> [SUPPLIED MATERIAL]:
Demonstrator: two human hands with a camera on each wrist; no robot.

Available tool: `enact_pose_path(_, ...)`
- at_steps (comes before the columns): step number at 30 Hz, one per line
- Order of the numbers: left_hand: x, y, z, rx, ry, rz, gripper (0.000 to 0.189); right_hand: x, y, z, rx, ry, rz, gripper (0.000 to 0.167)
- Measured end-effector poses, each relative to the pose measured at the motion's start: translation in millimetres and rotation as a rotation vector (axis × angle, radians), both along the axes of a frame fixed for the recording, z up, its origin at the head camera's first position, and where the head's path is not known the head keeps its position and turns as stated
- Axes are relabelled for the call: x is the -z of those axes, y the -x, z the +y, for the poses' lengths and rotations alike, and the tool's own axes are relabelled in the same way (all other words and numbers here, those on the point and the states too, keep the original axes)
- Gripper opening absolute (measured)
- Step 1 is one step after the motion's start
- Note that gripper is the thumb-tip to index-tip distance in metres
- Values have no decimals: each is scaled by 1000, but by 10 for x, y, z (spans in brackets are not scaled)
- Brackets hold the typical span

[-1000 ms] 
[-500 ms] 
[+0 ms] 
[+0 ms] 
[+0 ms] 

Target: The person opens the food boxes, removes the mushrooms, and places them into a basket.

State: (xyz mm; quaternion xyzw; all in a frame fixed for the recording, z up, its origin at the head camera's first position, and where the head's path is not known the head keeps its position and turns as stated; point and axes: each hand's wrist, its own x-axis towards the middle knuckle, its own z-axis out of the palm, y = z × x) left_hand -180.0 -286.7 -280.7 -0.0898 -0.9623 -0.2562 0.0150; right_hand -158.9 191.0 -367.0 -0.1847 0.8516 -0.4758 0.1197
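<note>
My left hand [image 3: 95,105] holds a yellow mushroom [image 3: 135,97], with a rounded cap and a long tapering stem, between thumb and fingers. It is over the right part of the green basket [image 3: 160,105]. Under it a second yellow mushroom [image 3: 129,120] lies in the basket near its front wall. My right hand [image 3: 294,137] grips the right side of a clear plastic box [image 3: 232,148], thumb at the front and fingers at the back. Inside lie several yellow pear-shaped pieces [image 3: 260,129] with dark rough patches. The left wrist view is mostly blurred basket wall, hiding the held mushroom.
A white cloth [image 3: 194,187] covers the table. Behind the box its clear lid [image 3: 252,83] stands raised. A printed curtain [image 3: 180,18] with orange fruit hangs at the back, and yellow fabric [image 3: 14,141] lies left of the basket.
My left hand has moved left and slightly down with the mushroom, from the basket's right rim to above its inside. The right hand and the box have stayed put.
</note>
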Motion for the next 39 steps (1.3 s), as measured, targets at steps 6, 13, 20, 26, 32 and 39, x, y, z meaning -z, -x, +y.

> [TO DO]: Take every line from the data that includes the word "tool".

> [RESPONSE TO THE TASK]:
Available tool: `enact_pose_path(_, ...)`
- Axes are relabelled for the call: x is the -z of those axes, y the -x, z the +y, for the poses' lengths and rotations alike, and the tool's own axes are relabelled in the same way (all other words and numbers here, those on the point and the states too, keep the original axes)

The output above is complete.